*Extracted material*.
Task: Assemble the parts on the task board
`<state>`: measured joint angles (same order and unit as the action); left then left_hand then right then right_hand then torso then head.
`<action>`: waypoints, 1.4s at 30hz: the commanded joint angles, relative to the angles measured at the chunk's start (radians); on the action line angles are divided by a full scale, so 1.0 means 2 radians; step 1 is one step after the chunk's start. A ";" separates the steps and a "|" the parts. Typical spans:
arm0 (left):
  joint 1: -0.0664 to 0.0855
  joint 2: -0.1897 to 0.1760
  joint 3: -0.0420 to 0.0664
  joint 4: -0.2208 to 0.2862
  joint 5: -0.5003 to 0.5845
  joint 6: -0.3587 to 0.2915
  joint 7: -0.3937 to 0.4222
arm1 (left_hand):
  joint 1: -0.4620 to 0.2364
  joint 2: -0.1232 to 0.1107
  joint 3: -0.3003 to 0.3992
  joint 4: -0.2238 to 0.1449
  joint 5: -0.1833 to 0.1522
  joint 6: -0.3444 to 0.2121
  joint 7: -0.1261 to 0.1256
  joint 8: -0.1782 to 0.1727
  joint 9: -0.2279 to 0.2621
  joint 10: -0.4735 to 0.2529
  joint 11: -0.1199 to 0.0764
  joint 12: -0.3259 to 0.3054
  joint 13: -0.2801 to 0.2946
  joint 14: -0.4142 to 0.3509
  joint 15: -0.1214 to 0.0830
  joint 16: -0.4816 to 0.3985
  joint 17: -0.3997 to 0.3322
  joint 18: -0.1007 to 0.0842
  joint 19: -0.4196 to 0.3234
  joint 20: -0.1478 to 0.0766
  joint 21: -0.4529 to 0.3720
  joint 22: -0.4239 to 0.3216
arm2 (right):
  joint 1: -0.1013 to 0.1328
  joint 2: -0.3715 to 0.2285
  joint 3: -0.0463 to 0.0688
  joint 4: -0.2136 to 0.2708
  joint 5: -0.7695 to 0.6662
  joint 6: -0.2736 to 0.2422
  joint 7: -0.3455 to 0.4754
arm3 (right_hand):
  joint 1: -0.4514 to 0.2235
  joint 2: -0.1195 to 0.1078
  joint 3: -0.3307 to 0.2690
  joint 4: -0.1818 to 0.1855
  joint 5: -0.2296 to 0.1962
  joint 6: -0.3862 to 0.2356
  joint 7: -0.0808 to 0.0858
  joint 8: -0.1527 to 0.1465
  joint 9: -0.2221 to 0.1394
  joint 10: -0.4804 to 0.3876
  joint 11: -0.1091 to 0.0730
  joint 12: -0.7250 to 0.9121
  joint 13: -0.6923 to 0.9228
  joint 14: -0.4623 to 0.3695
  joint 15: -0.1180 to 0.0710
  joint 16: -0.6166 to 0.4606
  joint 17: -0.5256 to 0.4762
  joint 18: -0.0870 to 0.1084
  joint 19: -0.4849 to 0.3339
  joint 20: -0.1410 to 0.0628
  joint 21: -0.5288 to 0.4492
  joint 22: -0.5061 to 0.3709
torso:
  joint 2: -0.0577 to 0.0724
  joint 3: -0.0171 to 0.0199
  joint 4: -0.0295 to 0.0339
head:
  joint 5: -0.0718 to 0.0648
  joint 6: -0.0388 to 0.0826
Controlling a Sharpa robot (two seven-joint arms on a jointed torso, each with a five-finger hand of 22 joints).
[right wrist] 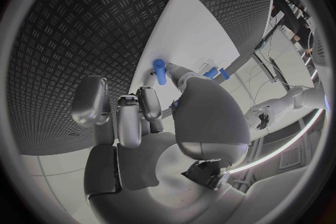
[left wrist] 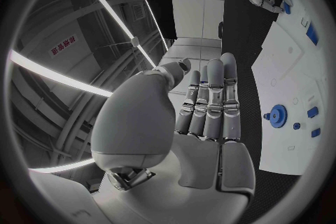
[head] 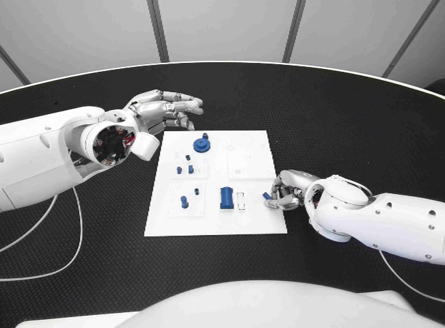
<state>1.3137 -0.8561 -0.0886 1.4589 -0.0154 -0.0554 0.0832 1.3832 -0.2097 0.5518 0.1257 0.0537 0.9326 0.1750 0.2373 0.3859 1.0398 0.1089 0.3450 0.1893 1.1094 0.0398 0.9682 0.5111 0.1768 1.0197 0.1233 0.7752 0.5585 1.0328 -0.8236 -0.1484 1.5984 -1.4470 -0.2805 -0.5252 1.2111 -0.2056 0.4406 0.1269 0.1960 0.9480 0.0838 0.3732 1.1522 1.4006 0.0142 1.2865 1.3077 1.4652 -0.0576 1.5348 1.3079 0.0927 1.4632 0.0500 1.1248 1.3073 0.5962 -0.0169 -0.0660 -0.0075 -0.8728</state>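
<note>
The white task board (head: 251,147) lies in the middle of the black table. On it are a blue gear (head: 201,144), a tall blue block (head: 226,197) and several small blue pegs (head: 184,202). My right hand (head: 289,191) rests at the board's right edge and pinches a small blue peg (head: 266,196) between thumb and finger; the right wrist view shows this peg (right wrist: 159,71) at the fingertips over the board (right wrist: 196,33). My left hand (head: 163,113) hovers off the board's far left corner, fingers straight and apart, holding nothing. The left wrist view shows that hand (left wrist: 206,103) beside the gear (left wrist: 278,116).
The black table (head: 360,116) spreads round the board on all sides. White cables (head: 70,260) trail on the table near my left arm, and another cable (head: 409,280) runs under my right arm.
</note>
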 commanded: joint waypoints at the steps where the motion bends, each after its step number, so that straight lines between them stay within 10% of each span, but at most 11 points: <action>1: 0.000 0.000 0.000 0.000 0.000 0.000 0.000 | 0.000 0.004 -0.003 -0.001 -0.002 0.000 0.001 0.003 0.000 -0.003 0.001 0.002 0.001 -0.003 -0.001 -0.001 0.000 0.003 0.000 0.002 -0.001 0.000 | 0.000 0.000 0.000 0.000 -0.009 0.002 -0.002 | 0.014 -0.002 0.004 -0.008 0.001 -0.003 0.004 -0.001 -0.249 -0.002 -0.001 -0.004 0.018 0.045 0.001 0.000 0.093 -0.007 0.000 0.000 -0.004 0.059 | 0.000 -0.0001 0.0000 | -0.001 0.000; 16: 0.000 0.001 0.000 -0.001 0.000 0.000 -0.001 | 0.000 0.005 -0.002 0.000 -0.002 0.000 0.001 0.004 0.000 -0.003 0.001 0.002 0.001 -0.003 -0.001 -0.001 0.001 0.003 0.000 0.002 -0.001 -0.001 | -0.001 -0.017 0.000 0.028 -0.008 -0.046 0.005 | 0.053 0.035 0.068 -0.052 0.052 0.003 0.004 0.013 -0.237 0.003 -0.002 0.002 0.024 0.045 0.000 0.002 0.096 -0.009 0.004 -0.002 0.005 0.066 | 0.000 0.0005 -0.0002 | 0.001 0.000; 42: 0.000 0.002 0.000 -0.001 0.000 0.001 -0.003 | 0.001 0.005 -0.002 -0.001 -0.002 0.000 0.001 0.004 0.000 -0.003 0.001 0.002 0.001 -0.003 -0.001 -0.001 0.001 0.003 0.000 0.002 -0.001 -0.001 | 0.000 -0.015 0.003 0.074 0.070 -0.092 0.019 | 0.033 0.034 0.078 -0.059 0.066 -0.005 0.006 0.016 -0.229 0.002 0.000 -0.001 0.022 0.045 0.002 0.001 0.096 -0.009 0.004 -0.001 0.005 0.068 | 0.000 -0.0007 0.0007 | 0.003 0.000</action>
<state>1.3136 -0.8525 -0.0886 1.4571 -0.0154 -0.0531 0.0780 1.3837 -0.2102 0.5519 0.1257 0.0537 0.9327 0.1749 0.2410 0.3857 1.0398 0.1089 0.3449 0.1893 1.1094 0.0398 0.9682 0.5117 0.1769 1.0197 0.1233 0.7752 0.5580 1.0323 -0.8566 -0.1430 1.7471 -1.3119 -0.4605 -0.4875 1.2904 -0.1389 0.5887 0.0090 0.3213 0.9336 0.1017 0.3976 0.6922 1.4025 0.0125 1.2895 1.3074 1.4639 -0.0555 1.5348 1.3075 0.0927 1.4633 0.0500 1.1307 1.3080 0.5951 -0.0184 -0.0654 -0.0014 -0.8728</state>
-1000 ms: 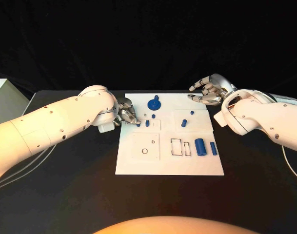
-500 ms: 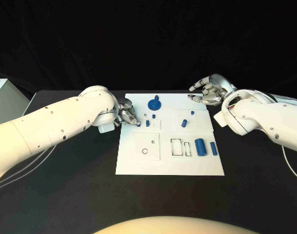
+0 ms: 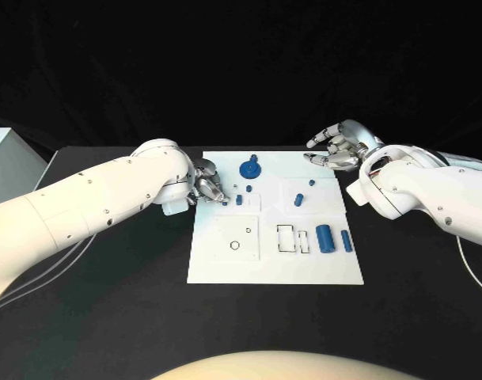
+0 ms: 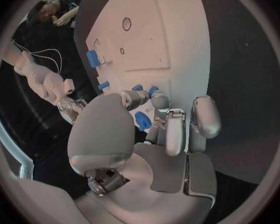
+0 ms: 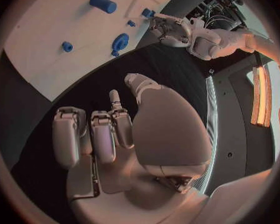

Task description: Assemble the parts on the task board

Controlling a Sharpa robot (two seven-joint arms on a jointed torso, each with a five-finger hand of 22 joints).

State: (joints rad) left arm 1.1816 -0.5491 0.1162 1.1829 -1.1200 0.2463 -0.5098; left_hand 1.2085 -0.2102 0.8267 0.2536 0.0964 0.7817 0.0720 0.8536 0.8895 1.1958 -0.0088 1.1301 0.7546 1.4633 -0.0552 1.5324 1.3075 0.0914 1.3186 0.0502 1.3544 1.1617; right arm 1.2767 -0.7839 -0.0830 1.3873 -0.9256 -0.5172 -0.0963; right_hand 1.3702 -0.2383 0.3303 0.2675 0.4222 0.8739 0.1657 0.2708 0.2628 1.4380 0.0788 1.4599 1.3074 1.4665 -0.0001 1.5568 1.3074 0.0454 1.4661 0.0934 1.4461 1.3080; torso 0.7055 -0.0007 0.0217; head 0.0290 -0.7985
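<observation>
Head view: the white board (image 3: 275, 261) lies mid-worktop (image 3: 115, 317), with two upright blue pegs (image 3: 324, 237) near its right edge. Farther back, the left hand (image 3: 206, 187) sits at the board's left edge, fingers curled around a small blue part (image 4: 142, 120) just beside two short pegs (image 3: 240, 200). At the far right corner the right hand (image 3: 334, 149) hovers loosely curled, holding nothing, well apart from the round blue piece (image 3: 250, 168).

Left hand (image 3: 206, 188) at about ten o'clock from table centre, fingers curled together. Right hand (image 3: 338, 147) at one o'clock, fingers loosely curled, holding nothing.
</observation>
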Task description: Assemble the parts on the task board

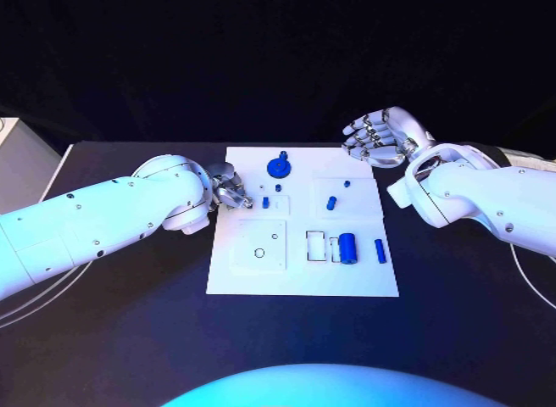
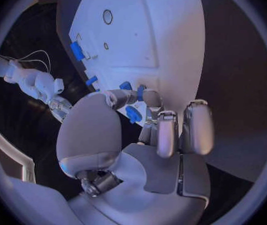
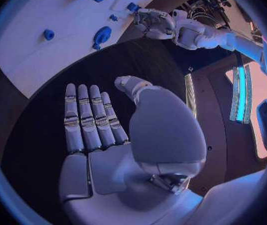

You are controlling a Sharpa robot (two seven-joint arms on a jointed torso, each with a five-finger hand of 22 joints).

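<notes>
Here the left hand (image 1: 227, 188) is seen at the nine o'clock edge of the task board (image 1: 303, 280), its fingers curled over the board's upper left part. In the left wrist view a small blue part (image 2: 133, 114) is seen against the fingertips (image 2: 151, 99) (whether it is pinched or only touched cannot be told). The right hand (image 1: 378, 136) is held above the board's one o'clock corner, off the plate; in its wrist view the fingers (image 3: 90, 117) are seen stretched out side by side with nothing in them.

On the board, a round blue part with a knob (image 1: 280, 165) stands at twelve o'clock. A small blue peg (image 1: 266, 203) lies just right of the left hand, and another short blue piece (image 1: 332, 203) lies toward two o'clock. A blue cylinder (image 1: 347, 248) lies at about four o'clock, with a slimmer blue pin (image 1: 380, 250) just beside it to the right, apart from it.
</notes>
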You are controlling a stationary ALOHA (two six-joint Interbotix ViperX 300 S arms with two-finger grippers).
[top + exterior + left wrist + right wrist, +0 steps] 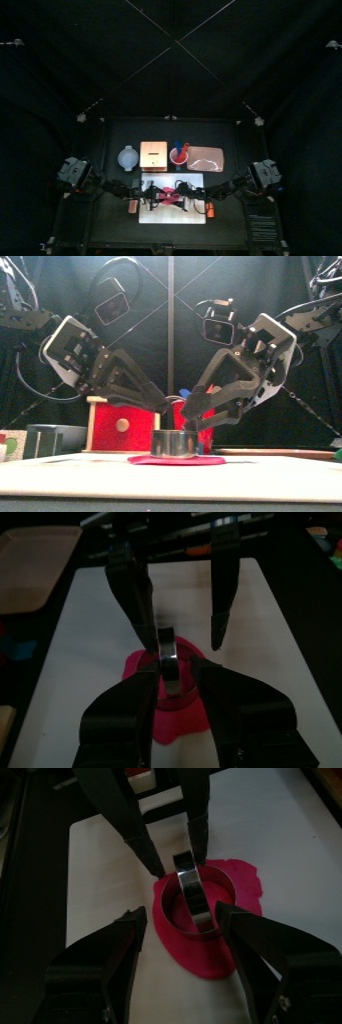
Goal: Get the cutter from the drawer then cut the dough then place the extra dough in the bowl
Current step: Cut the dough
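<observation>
Right wrist view puts the right claw (181, 916) open astride the cutter (194, 893), a smooth steel ring standing on the soft, flat red dough (245, 880). Opposite, the left claw (171, 674) looks pinched on the ring's rim. The risk, I judge: two claws crowding one slick ring could tilt it, smear the cut, or drag tacky dough across the matte white board (267, 818). Beyond both claws sits the rounded blue-grey bowl (128, 157).

one board (190, 214), one dough disc (194, 954), one cutter (195, 893), one box (154, 154), one bowl (128, 157), one tray (209, 158), one cup (178, 152).
</observation>
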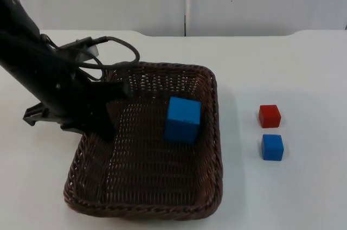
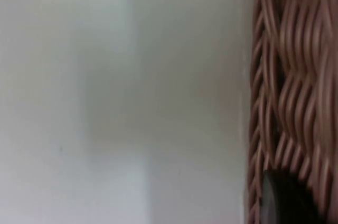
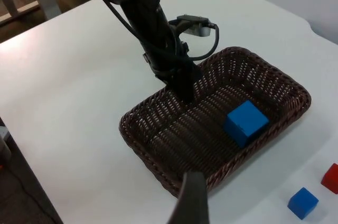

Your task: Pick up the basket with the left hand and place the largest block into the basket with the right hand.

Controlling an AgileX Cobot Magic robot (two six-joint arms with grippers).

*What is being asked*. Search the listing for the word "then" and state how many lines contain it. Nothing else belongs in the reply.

*Response to this task*. 2